It is certainly possible for a body to be so crushed and burned that no DNA remains to be identified. I think there will always be some forever missing from this disaster.
Many, perhaps most, of those poor souls were obliterated to the point where there will be nothing left to identify. A further indiginty in a horrible tragidy.
I heard a piece on a fireman that came out to rest and said that he wasn’t sure he could go back into the digging. His statement was “I don’t know if I can stand finding any more body parts.” After getting it off his chest, he returned to the digging. I honestly don’t know if the survivors would want just an arm or a leg and DNA testing is not cheap. Damn what a thing to be talking about.
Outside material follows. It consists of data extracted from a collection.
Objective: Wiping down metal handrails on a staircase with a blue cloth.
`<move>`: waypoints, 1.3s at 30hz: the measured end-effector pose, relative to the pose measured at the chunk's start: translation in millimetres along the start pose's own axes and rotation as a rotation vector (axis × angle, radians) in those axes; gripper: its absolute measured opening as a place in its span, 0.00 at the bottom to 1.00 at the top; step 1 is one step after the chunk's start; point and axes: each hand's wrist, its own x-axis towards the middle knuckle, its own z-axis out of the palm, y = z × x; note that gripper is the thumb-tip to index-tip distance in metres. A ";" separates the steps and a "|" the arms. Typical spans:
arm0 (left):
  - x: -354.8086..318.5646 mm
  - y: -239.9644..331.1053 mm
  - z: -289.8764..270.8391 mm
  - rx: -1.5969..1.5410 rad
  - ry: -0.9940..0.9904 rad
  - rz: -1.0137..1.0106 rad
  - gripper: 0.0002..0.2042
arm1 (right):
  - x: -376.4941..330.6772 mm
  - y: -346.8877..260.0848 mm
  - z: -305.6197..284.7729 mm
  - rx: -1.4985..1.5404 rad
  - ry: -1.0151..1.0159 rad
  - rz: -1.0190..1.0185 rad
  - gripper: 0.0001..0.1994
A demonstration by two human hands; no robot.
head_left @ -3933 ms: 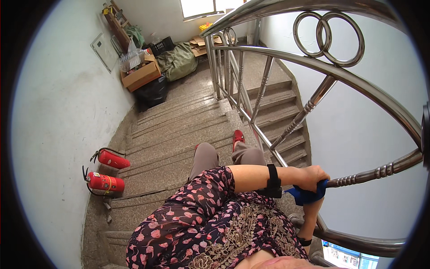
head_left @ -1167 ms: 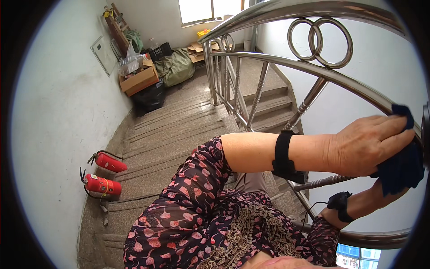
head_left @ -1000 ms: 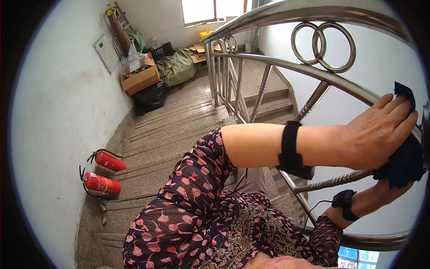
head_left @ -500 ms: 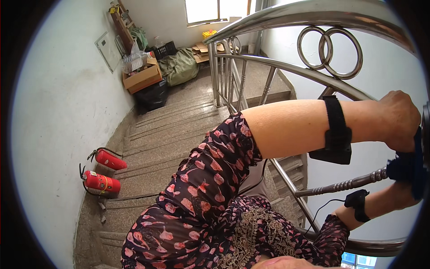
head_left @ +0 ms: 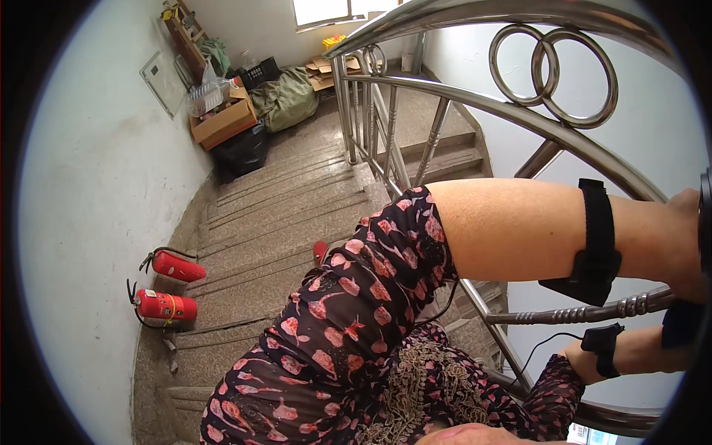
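My left arm, in a dark sleeve [head_left: 334,319] with pink petal shapes, stretches across to the right past the metal railing [head_left: 512,107]. My left hand [head_left: 685,259] is partly cut off by the right rim; it looks closed on a dark blue cloth [head_left: 678,324] just below it. A black strap with a small box [head_left: 597,256] circles that forearm. Lower down, my right forearm reaches to the same cloth, and my right hand [head_left: 673,350] is mostly lost at the dark rim, its fingers hidden. A wired black band [head_left: 604,348] sits on that arm.
Stone stairs [head_left: 252,215] run beside the railing. Two red fire extinguishers [head_left: 167,304] stand by the left wall. On the landing are a cardboard box [head_left: 226,122], a black bag [head_left: 245,150] and a green sack [head_left: 285,100]. A red shoe [head_left: 320,252] shows on a step.
Both arms have reached farther right, so the hands and blue cloth are now more cut off by the rim. The view has shifted slightly, and a red shoe has come into sight.
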 end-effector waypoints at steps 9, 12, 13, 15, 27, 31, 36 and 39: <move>3.8 8.8 9.6 -0.026 0.017 0.008 0.13 | 1.6 -13.9 -1.6 -0.022 -0.002 -0.005 0.18; -13.5 13.4 -8.2 -0.026 0.034 0.000 0.13 | 2.5 -22.2 -1.3 -0.017 -0.007 -0.018 0.18; -12.1 12.9 -8.0 -0.028 0.039 -0.001 0.13 | 2.8 -24.6 -1.4 -0.017 -0.009 -0.022 0.18; -11.1 12.6 -10.2 -0.033 0.048 -0.001 0.13 | 4.1 -29.2 -2.7 -0.020 -0.011 -0.029 0.18; -38.7 -6.0 -28.5 0.102 0.064 0.020 0.14 | 4.2 -43.8 -19.4 -0.067 -0.017 -0.035 0.16; -44.9 -14.7 -24.6 0.056 0.095 0.008 0.14 | 2.2 -47.3 -20.8 -0.078 -0.023 -0.039 0.16; -64.7 -30.9 -22.8 0.028 0.184 0.054 0.17 | 3.9 -52.6 -12.5 -0.069 -0.048 -0.052 0.16; -68.2 -23.6 -18.6 0.041 0.260 0.147 0.18 | 4.7 -58.1 -31.3 -0.097 -0.030 -0.057 0.15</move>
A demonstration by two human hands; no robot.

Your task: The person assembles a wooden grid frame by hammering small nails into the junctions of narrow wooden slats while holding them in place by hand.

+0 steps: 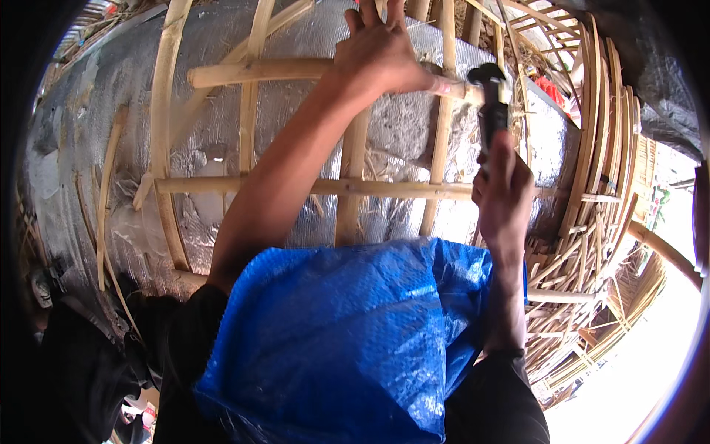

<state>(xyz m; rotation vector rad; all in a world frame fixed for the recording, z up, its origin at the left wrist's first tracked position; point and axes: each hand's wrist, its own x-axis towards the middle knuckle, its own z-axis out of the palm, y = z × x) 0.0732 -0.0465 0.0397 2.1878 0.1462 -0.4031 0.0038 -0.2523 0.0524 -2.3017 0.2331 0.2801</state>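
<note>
Gripping a horizontal pale bamboo pole [259,72] with left hand [381,48], fingers wrapped over it, near its right end. Right hand [504,194] closed around handle of a black metal hammer-like tool [491,100], head touching pole end. Lattice of split bamboo strips [347,187] over silver foil sheet [66,148] behind. Crinkled blue plastic tarp [347,333] below forearms.
</note>
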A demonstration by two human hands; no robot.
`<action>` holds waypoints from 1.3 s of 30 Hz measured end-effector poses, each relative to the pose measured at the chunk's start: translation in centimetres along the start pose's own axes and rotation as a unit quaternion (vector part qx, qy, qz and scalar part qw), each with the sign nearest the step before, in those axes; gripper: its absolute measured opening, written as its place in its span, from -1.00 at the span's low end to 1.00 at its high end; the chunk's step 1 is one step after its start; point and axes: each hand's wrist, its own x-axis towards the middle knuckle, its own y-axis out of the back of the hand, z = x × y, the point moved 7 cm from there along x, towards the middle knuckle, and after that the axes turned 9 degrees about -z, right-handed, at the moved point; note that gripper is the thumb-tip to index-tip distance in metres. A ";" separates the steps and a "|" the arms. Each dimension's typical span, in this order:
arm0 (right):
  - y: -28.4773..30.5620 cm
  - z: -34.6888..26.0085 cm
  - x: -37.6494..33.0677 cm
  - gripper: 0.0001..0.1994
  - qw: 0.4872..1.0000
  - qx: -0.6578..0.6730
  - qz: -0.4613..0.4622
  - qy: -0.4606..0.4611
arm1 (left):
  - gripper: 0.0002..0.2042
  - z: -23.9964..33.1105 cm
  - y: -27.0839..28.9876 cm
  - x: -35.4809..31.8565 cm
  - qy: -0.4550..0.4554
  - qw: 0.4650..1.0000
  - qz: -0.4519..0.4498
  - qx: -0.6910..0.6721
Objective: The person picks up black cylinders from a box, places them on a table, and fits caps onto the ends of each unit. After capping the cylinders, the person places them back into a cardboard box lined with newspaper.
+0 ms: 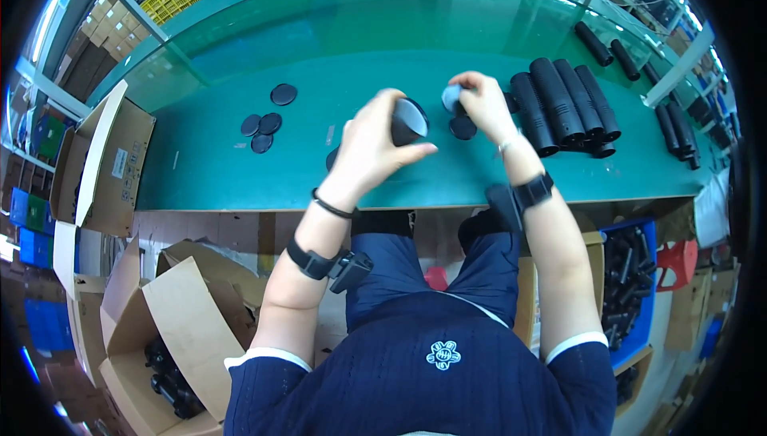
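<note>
Lying near the right grip [487, 110], which pinches a pale disc [451, 99]: black cylinders [553, 99]; left grip [367, 140] clasps a tube [409, 119].

Bright, cool light falls evenly over the smooth green workbench top [447, 179], with a long white tube light [49, 20] glowing beyond its left edge. Small white glints show toward the far right corner; shadows on the surface are soft and faint. Slight blur softens the bare right hand [484, 106] and pale round disc [451, 99]. Fisheye distortion curves the bench's edges, and black rims the view.
</note>
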 end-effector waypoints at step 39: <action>-0.1 -7.0 -6.2 -0.30 0.835 0.513 -0.144 0.135 | -0.37 0.6 -2.1 -0.3 -0.046 0.940 -0.080 -0.330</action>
I’m not sure how those people will get thru the next few weeks, but they will.
Even if the heat was enough for the person’s body to be mostly destroyed, wouldn’t some bones survive? Also, what about fillings, metal body parts like joint replacements, etc? Heck, what about other things like glasses, jewelry, or other metal things about their person?
This is pretty morbid, all right. But right now, I’m wearing a ring, a lanyard around my neck with several metal pins and a badge, steel-toed leather boots, and I have massive amounts of dental work including custom-fit caps, etc. (and I’ve had very recent X-rays to match). In the forensic anthropology books I’ve read, most recently Dead Men Do Tell Tales by William Maples, they describe identifying a single body positively by something as little as a single post used in a root canal. I know that we’re not looking at bits of things that we definitely know are human remains, and we have thousands of people to match against what we do find, but I’d think that given a bit of luck, we might be able to identify enough partial remains to positively indicate the death of most of those now only “missing.”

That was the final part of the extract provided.